The companies will also explore an expanded manufacturing partnership through which Nucor, the largest steel producer and recycler of any type of steel material in North America, would supply Econiq, its net-zero steel products, for NuScale projects.
For instance, the plate steel originally designed for use in offshore wind energy projects, may find a new market for use in fabrication of some of the components for NuScale’s SMRs.
The significance of the company’s emphasis on the environmental angle for its net-zero steel products is that in October 2022 Nucor Corporation, Inc. signed off on a federal consent decree with EPA and DOJ agreeing to spend nearly $100 million to settle an environmental suit alleging that it failed to control the amount of pollution released from its steel factories in seven states. This is the largest and most comprehensive environmental settlement ever with a steel manufacturer.
Separately, the U.S. Department of Energy has identified emissions reductions in the steel manufacturing industry as an important step to reach net-zero by 2050.
The new agreement with Nucor strengthens NuScale’s partnership with the firm, which invested $15 million in NuScale in 2022, and highlights the growing global interest in SMRs among industrial leaders.
As part of the MOU between NuScale and Nucor, the companies will evaluate site suitability, transmission interconnection capabilities and capital costs for potential NuScale plants to be sited near and provide carbon free electricity to Nucor EAF steel mills. In addition, NuScale will study the feasibility of siting a manufacturing facility for NuScale Power Modules near a Nucor facility.

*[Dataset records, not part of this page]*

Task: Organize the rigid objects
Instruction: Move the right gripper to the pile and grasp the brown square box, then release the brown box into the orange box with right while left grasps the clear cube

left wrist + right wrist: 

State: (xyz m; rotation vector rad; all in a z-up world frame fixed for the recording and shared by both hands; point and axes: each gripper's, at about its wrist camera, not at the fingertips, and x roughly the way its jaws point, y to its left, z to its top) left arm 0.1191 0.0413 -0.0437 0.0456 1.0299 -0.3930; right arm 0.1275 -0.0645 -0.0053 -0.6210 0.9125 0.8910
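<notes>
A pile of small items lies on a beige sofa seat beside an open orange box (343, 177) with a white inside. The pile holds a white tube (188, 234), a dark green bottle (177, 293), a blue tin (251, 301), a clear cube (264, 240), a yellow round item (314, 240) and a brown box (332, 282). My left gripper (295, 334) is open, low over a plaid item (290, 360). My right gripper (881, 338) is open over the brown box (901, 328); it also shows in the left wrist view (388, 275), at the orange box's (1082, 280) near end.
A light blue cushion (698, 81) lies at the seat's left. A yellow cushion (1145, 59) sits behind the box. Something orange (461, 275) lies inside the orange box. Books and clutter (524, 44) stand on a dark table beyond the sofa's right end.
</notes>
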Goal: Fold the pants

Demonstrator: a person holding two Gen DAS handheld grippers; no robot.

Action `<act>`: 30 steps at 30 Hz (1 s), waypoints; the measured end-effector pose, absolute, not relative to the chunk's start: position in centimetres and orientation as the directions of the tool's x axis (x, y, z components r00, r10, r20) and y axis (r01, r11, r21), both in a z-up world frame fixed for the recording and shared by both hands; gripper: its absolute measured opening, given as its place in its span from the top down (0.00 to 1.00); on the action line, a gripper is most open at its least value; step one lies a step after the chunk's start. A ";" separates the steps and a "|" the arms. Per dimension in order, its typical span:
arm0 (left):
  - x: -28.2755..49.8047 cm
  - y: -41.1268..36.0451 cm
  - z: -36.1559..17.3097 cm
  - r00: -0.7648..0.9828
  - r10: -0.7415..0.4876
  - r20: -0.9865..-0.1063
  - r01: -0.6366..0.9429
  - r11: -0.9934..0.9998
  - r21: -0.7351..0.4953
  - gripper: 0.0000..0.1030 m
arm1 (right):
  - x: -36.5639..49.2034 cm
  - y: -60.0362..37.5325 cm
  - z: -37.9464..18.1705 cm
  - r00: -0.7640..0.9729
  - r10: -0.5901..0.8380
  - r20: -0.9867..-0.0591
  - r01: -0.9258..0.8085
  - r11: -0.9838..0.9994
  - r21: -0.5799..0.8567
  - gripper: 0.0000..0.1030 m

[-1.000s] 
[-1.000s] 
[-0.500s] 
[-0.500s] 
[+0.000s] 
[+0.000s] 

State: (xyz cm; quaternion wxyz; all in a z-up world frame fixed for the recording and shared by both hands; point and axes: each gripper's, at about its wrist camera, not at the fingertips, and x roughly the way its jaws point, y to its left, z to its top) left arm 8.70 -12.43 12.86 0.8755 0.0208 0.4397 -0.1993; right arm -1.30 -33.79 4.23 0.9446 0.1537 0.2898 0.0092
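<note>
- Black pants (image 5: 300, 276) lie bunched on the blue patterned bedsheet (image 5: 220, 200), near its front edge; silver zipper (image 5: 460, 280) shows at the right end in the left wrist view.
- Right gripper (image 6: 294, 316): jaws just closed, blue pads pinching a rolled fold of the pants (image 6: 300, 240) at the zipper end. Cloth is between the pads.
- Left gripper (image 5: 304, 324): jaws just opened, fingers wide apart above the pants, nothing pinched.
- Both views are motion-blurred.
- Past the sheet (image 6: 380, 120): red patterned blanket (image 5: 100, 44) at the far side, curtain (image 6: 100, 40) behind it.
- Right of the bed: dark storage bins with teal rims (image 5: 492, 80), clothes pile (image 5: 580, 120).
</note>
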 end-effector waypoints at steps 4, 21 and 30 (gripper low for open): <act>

The use of NuScale SMRs to provide electricity to Nucor’s scrap-based Electric Arc Furnace (EAF) steel mills will potentially provide a second environmental benefit related to dealing with climate change. Depending on the steel mill(s) selected for NuScale SMRs, zero carbon electricity supplied by the nuclear reactors could replace electricity generated by fossil fuels resulting in significant reductions of CO2 emissions.
Nucor Steel Mill Locations. Map & Data: Nucor.
NuScale’s VOYGR power plants, which can be scaled in different plant configurations, up to 12 77 MWE SMRs, to produce up to 924 MWe of output,can be deployed for industrial applications as a reliable source of carbon-free energy.
“Nucor is committed to supporting the development of transformative technologies that will deploy safe, reliable, affordable, 24/7, base-load carbon free power, like NuScale’s VOYGR SMR plants,” said Leon Topalian, Chair, President and Chief Executive Officer of Nucor Corporation.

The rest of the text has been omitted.